"""
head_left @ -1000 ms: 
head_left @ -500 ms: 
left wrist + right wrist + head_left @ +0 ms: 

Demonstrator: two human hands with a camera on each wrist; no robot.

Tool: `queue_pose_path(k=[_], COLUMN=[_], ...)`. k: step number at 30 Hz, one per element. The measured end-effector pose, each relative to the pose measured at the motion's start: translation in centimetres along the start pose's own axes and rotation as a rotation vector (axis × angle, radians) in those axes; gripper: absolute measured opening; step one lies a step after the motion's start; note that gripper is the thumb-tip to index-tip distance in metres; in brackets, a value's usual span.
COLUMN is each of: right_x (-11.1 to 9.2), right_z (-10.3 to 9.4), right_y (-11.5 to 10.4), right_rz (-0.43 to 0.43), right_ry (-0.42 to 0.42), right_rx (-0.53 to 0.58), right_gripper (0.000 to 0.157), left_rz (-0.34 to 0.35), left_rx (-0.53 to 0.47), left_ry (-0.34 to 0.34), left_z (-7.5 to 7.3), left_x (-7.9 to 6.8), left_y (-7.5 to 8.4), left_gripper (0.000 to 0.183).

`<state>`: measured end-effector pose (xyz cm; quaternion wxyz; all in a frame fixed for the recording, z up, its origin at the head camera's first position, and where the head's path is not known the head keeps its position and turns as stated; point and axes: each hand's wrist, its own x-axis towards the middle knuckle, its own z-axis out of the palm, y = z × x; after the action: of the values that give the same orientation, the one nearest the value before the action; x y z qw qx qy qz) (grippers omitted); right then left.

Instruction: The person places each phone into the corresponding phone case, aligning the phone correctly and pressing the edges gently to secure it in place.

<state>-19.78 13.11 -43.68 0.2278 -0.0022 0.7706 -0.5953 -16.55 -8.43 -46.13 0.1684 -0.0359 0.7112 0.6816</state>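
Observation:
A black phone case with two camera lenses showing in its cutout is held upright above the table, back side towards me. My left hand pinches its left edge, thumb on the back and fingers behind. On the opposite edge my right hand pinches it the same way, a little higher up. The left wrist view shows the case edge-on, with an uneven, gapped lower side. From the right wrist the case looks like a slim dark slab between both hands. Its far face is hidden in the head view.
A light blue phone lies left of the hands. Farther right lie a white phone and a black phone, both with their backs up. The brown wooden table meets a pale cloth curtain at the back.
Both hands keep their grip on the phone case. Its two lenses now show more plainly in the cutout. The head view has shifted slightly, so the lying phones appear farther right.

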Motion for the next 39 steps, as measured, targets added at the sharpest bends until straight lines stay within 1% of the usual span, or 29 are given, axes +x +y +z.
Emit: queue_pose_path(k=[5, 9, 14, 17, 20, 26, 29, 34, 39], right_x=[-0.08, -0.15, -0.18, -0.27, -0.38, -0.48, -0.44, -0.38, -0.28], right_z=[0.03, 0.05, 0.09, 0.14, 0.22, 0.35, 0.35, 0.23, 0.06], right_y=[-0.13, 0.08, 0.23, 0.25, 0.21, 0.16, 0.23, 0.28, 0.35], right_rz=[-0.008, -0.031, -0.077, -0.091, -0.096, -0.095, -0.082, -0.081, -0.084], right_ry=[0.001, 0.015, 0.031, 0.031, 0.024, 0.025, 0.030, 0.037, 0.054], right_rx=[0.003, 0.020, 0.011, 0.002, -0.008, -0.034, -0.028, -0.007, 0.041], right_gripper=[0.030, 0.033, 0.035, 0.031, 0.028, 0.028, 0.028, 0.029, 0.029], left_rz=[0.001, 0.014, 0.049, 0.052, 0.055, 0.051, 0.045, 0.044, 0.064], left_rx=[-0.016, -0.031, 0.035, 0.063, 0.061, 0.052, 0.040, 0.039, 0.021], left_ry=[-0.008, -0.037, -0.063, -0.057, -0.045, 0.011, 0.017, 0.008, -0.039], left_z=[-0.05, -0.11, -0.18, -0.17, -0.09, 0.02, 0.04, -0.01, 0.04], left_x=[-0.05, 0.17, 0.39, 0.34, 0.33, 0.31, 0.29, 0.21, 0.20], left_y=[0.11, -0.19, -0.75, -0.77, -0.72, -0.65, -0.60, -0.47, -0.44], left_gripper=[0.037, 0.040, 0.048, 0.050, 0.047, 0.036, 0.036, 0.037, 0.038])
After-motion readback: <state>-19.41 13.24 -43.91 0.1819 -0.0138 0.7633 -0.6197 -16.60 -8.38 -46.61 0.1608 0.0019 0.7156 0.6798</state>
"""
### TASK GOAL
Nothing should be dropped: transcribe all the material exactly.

### RESPONSE AREA
head_left @ -1000 ms: 
head_left @ -500 ms: 
left wrist + right wrist + head_left @ +0 ms: 

Demonstrator: two human hands with a camera on each wrist; no robot.

Tool: `queue_pose_path(k=[_], COLUMN=[_], ...)`. k: step number at 30 Hz, one per element. The measured end-effector pose, each relative to the pose measured at the motion's start: translation in centimetres along the start pose's own axes and rotation as a rotation vector (axis × angle, radians) in those axes; gripper: absolute measured opening; step one lies a step after the motion's start; note that gripper is the thumb-tip to index-tip distance in metres; in brackets, a value's usual span.
COLUMN is each of: right_x (-11.1 to 9.2), right_z (-10.3 to 9.4), right_y (-11.5 to 10.4), right_rz (-0.43 to 0.43), right_ry (-0.42 to 0.42), right_rx (-0.53 to 0.58), right_gripper (0.000 to 0.157), left_rz (-0.34 to 0.35), left_rx (-0.53 to 0.47), left_ry (-0.34 to 0.34), left_z (-7.5 to 7.3), left_x (-7.9 to 6.8), left_y (-7.5 to 8.4), left_gripper (0.000 to 0.183).

`<state>`: measured end-effector pose (xyz cm; quaternion wxyz; all in a frame fixed for the recording, z up, its origin at the head camera's first position, and where the head's path is not known the head keeps its position and turns as stated; point and axes: each hand's wrist, its own x-axis towards the middle knuckle, its own z-axis out of the palm, y = z × x; after the action: of the values that give the same orientation, the one nearest the value before the action; x y z qw qx qy qz) (grippers omitted); right then left.

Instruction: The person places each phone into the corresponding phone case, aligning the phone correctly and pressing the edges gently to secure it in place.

<state>-19.78 13.11 -43.68 0.2278 -0.0022 0.7706 -0.5953 -16.55 -8.43 -46.13 0.1684 -0.0359 0.7112 0.6816</state>
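Observation:
A black phone case with two camera lenses showing in its cutout is held upright above the table, back side towards me. My left hand pinches its left edge, thumb on the back and fingers behind. On the opposite edge my right hand pinches it the same way, a little higher up. The left wrist view shows the case edge-on, with an uneven, gapped lower side. From the right wrist the case looks like a slim dark slab between both hands. Its far face is hidden in the head view.
A light blue phone lies left of the hands. Farther right lie a white phone and a black phone, both with their backs up. The brown wooden table meets a pale cloth curtain at the back.
Both hands keep their grip on the phone case. Its two lenses now show more plainly in the cutout. The head view has shifted slightly, so the lying phones appear farther right.
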
Motion for the next 39 steps, as measured, targets added at the sharpest bends until straight lines stay within 1% of the usual span, or 29 are given, axes +x +y +z.
Emit: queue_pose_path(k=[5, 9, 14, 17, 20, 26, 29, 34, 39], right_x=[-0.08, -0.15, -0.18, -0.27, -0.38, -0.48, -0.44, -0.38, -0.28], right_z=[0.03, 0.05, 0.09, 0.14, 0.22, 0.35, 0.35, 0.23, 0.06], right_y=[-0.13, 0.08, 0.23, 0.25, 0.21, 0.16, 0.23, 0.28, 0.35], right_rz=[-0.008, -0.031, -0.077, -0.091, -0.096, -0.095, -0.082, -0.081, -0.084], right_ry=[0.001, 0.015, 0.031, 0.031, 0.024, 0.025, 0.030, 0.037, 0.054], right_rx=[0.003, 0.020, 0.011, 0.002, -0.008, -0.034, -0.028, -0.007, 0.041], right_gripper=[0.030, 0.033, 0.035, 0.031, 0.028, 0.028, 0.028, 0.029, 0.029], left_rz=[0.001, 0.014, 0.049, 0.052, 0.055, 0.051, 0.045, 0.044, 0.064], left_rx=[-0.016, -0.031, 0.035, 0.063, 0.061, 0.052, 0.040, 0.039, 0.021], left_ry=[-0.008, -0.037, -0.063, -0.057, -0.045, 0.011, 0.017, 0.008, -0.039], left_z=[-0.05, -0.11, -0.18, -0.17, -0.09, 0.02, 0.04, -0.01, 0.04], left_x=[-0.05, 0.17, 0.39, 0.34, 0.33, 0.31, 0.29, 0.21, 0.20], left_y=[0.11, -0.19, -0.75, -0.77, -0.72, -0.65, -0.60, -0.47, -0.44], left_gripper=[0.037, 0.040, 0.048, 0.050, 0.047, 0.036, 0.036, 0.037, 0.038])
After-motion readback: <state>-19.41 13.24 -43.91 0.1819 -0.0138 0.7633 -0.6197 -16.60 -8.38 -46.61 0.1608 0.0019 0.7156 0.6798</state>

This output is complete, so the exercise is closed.